Chapter 32 Wells

WELLS

By the time the sun sinks behind the ridge, I’ve made a fool of myself in the kitchen.

I’ve cooked the one thing Elspeth drilled into me until I could do it blindfolded: roast chicken with Mirabelle wine and thyme. Potatoes slicked with oil. Green beans bright with lemon. Bread warmed on a low rack, Mirabelle jam on the side.

I polish the glasses, light the beeswax candles, set witch hazel in a vase. Fleetwood Mac spins on the record player. It’s Elsie’s favorite.

When the sky fades to blue-black, everything is ready. The latch clicks, and Elsie steps in, pink from the wind, curls spilling out from under her hat. Her gaze lands on the table, the candles, the music.

For a few heartbeats, she stands there unwrapping her scarf, gloves sliding from her fingers one by one. I can see the exhaustion in the slump of her shoulders.

When she glances up, our eyes meet across the warm light of the kitchen.

She gestures limply. “What is all this?”

“Dinner,” I say. “And an apology. The big kind.”

For a long moment, we only look at each other. It hurts like hell.

“Els,” I say, voice raw. “I’m really fuckin’ sorry. For not trusting you. For saying the ugliest thing I could think of. I was scared, and I made it all your fault.”

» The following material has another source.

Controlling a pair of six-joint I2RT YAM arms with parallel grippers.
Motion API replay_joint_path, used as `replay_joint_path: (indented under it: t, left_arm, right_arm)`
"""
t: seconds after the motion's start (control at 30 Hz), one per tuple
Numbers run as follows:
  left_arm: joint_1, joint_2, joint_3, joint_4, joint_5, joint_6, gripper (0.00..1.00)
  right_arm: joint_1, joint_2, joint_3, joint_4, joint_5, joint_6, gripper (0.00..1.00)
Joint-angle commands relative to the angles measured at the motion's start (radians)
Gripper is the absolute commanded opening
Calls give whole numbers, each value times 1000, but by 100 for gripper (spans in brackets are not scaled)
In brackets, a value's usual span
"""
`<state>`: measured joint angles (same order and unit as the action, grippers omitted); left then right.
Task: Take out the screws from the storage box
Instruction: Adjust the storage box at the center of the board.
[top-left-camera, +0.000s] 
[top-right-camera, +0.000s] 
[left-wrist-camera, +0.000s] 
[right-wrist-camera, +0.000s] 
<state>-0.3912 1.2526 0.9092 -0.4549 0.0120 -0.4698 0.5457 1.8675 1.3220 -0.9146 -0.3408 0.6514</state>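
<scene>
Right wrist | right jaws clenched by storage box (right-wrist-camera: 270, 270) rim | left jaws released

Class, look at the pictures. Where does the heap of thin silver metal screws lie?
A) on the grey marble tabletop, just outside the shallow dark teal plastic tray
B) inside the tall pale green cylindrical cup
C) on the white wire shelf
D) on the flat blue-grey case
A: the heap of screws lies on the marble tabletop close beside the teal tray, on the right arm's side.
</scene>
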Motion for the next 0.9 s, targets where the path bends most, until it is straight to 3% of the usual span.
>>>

“You told me running is what I do best,” she says quietly.

“I know. It was cruel, and it wasn’t true.” My hands shake; I show her my palms in surrender. “And about the other thing I said—that was wrong, too. We can make this work. If you still want me, that is.”

She studies me. “You think dinner fixes it?”

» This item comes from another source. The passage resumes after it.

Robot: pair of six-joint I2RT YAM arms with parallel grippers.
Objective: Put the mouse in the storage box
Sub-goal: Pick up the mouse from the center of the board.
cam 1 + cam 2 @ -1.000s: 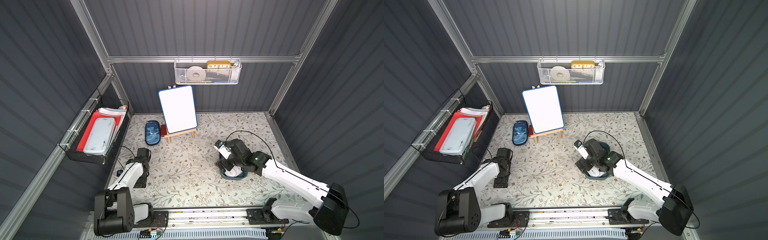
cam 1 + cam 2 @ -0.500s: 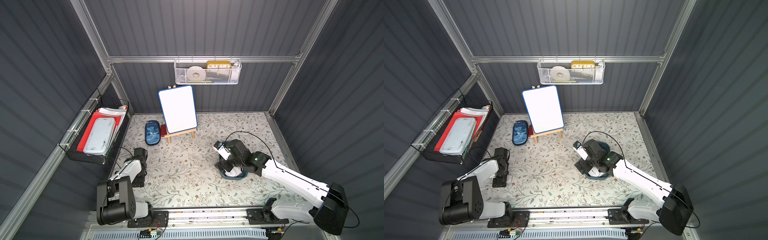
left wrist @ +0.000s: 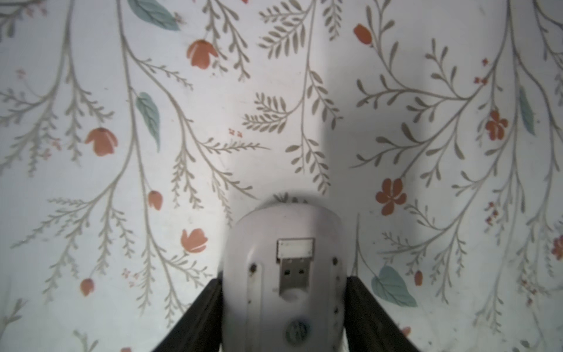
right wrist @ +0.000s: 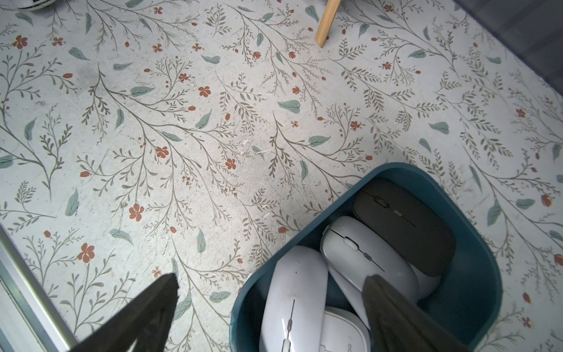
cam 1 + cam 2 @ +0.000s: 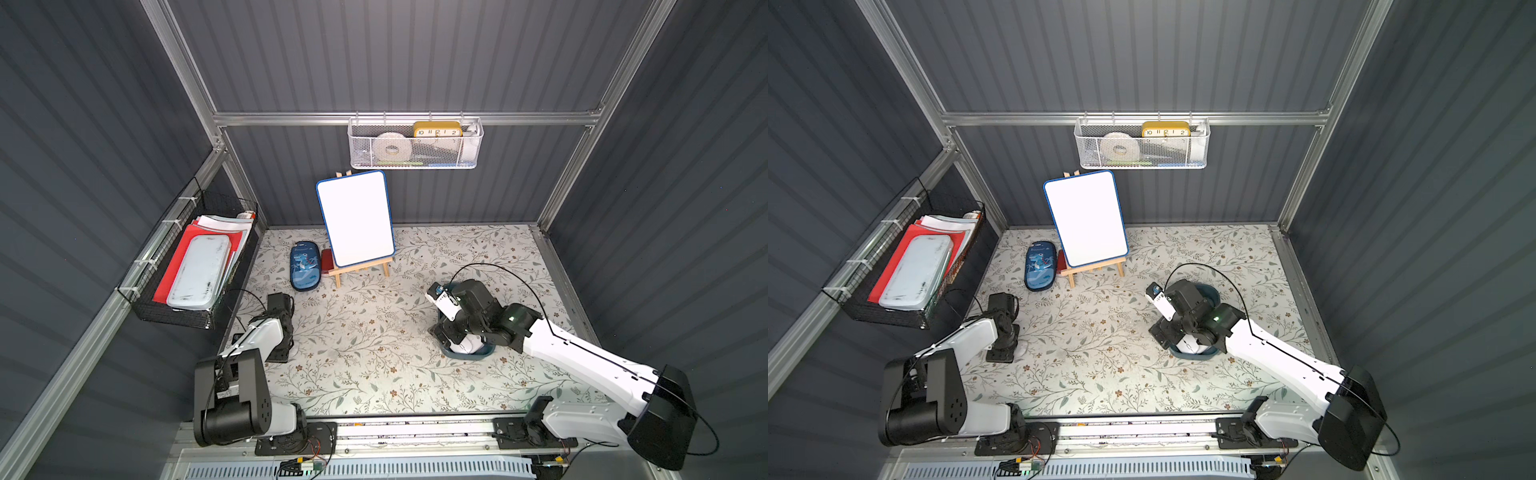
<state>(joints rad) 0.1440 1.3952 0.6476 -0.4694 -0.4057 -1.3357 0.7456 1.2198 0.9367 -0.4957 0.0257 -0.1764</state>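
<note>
Pinching mouse (image 3: 283, 274) — left fingers (image 3: 201, 320), underside showing
</note>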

“No. Dinner feeds you so you don’t have to hold this on an empty stomach. Dinner is me hoping you’ll stay in the room, even if we argue. Dinner is me promising to always come back.”

Her mouth trembles. “You accused me of wanting Beau.”

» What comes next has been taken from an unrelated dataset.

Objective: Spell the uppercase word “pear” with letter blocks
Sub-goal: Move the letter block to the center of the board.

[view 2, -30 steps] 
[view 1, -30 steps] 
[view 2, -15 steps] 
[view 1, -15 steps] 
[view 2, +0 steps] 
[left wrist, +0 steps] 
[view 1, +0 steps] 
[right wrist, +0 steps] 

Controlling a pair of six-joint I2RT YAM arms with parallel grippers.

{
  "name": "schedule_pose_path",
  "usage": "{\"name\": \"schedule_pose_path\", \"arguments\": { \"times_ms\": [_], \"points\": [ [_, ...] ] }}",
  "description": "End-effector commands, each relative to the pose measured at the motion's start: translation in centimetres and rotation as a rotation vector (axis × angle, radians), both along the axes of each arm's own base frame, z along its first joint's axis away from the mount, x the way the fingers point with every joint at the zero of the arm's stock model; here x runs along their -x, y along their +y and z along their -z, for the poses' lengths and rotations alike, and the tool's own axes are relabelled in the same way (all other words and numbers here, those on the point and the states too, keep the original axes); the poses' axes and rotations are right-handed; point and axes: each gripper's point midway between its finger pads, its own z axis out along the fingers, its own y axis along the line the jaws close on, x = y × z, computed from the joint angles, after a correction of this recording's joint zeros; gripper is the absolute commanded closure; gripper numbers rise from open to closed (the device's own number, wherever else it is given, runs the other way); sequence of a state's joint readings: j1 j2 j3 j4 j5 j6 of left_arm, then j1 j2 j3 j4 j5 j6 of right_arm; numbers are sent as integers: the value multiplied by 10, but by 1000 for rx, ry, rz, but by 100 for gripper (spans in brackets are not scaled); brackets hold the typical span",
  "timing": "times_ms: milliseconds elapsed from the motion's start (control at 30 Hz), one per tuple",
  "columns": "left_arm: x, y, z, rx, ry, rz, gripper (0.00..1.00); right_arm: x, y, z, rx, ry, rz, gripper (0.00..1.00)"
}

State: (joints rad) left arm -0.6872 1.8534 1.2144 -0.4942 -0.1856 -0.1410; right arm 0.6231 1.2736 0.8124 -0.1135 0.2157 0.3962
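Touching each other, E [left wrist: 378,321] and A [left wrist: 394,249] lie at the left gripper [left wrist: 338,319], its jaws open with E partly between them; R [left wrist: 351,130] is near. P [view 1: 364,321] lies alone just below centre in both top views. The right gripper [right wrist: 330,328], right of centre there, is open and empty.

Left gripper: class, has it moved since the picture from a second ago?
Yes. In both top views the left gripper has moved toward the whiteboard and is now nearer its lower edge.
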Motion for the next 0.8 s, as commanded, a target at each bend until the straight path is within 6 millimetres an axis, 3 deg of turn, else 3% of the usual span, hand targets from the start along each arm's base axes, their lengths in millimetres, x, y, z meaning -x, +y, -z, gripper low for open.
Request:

I flinch. “I accused you of hurting me to avoid your own fear. Of reaching for something that stands against everything I believe in, so completely that it felt like a rejection of me at the core. That’s not the same. And it’s worse.”

“Why didn’t you just talk it through with me?”

“Because I didn’t trust myself to be decent. Beau baited me, and I built a whole lie around it. Clarity would’ve cost me nothing. I should’ve kept my faith in you.”

Her anger flickers, then falters. “I went to Winnie’s today. Isla was there. I cried in their bed for an hour while Goldie told me not to be sad anymore.”

Something in me breaks. “I’m glad you weren’t alone.”

“I told you I’m not selling,” she says, sniffling. “I’m not putting the inn in a trust, either. I’m staying here in Blue Willow.”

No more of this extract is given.